The Impact of Haptic Feedback Quality on the Performance of Teleoperated Assembly Tasks

In teleoperation, haptic feedback allows the human operator to touch the remote environment. Yet, it is only partially understood to what extent the quality of haptic feedback contributes to human-in-the-loop task performance. This paper presents a human factors experiment in which teleoperated task performance and control effort are assessed for a typical (dis-)assembly task in a hard-to-hard environment, well known to the operator. Subjects are provided with four levels of haptic feedback quality: no haptic feedback, low-frequency haptic feedback, combined low- and high-frequency haptic feedback, and the best possible-a natural spectrum of haptic feedback in a direct-controlled equivalent of the task. Four generalized fundamental subtasks are identified, namely: 1) free-space movement, 2) contact transition, 3) constrained translational, and 4) constrained rotational tasks. The results show that overall task performance and control effort are primarily improved by providing low-frequency haptic feedback (specifically by improvements in constrained translational and constrained rotational tasks), while further haptic feedback quality improvements yield only marginal performance increases and control effort decreases, even if a full natural spectrum of haptic feedback is provided.

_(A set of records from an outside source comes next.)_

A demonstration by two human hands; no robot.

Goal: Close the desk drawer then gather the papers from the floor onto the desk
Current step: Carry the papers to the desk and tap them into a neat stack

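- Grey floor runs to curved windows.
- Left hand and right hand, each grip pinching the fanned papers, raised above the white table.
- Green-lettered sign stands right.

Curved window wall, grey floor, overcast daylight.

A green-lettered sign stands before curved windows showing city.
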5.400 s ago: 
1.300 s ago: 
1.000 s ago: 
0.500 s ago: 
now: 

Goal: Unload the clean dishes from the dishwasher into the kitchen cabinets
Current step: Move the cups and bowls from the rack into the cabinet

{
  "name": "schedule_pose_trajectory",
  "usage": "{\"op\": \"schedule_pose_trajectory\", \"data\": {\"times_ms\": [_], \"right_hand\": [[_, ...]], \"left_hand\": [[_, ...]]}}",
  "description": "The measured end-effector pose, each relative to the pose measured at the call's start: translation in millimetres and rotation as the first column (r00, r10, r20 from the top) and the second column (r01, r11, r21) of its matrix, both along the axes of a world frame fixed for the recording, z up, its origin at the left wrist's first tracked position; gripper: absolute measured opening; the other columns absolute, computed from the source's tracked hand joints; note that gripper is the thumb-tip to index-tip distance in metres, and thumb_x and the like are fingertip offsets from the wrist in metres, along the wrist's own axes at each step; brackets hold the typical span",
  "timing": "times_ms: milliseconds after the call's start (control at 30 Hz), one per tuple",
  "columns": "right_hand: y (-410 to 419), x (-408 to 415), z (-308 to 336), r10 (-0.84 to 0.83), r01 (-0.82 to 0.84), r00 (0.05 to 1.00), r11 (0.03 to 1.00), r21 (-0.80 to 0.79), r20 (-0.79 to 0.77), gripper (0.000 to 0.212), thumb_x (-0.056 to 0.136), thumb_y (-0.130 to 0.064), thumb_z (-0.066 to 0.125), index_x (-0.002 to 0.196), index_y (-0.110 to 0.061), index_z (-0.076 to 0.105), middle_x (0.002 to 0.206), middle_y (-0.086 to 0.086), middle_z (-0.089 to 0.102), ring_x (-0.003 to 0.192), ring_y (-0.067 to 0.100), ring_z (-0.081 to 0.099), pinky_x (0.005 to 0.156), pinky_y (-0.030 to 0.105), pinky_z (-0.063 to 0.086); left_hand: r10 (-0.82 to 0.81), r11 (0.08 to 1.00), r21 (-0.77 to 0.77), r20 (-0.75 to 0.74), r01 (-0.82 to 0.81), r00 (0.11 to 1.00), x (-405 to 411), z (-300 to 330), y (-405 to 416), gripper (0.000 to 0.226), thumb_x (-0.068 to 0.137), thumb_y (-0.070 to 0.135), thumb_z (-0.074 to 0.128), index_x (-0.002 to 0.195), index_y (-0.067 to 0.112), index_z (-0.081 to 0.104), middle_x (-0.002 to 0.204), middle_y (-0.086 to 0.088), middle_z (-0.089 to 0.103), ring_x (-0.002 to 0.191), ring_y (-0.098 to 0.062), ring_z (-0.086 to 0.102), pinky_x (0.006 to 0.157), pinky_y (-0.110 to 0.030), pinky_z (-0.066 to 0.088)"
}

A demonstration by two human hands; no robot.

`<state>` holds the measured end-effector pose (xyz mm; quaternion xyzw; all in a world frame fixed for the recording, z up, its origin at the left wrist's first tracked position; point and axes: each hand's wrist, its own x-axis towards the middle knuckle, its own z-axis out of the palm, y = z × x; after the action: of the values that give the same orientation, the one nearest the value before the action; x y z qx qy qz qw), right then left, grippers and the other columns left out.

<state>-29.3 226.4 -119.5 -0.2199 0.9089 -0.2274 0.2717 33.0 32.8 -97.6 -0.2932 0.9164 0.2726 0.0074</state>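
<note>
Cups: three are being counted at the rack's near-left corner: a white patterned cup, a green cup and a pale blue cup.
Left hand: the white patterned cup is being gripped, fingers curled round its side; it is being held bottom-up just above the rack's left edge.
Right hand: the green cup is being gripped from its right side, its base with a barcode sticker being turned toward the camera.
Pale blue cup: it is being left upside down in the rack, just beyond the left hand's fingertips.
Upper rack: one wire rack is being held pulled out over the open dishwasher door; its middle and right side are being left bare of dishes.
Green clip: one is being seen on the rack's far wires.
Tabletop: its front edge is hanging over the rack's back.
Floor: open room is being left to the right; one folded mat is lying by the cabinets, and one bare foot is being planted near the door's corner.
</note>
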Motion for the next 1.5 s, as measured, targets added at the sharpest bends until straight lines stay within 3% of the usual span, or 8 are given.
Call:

A Task-Specific Analysis of the Benefit of Haptic Shared Control During Telemanipulation

Telemanipulation allows human to perform operations in a remote environment, but performance and required time of tasks is negatively influenced when (haptic) feedback is limited. Improvement of transparency (reflected forces) is an important focus in literature, but despite significant progress, it is still imperfect, with many unresolved issues. An alternative approach to improve teleoperated tasks is presented in this study: Offering haptic shared control in which the operator is assisted by guiding forces applied at the master device. It is hypothesized that continuous intuitive interaction between operator and support system will improve required time and accuracy with less control effort, even for imperfect transparency. An experimental study was performed in a hard-contact task environment. The subjects were aided by the designed shared control to perform a simple bolt-spanner task using a planar three degree of freedom (DOF) teleoperator. Haptic shared control was compared to normal operation for three levels of transparency. The experimental results showed that haptic shared control improves task performance, control effort and operator cognitive workload for the overall bolt-spanner task, for all three transparency levels. Analyses per subtask showed that free air movement (FAM) benefits most from shared control in terms of time performance, and also shows improved accuracy.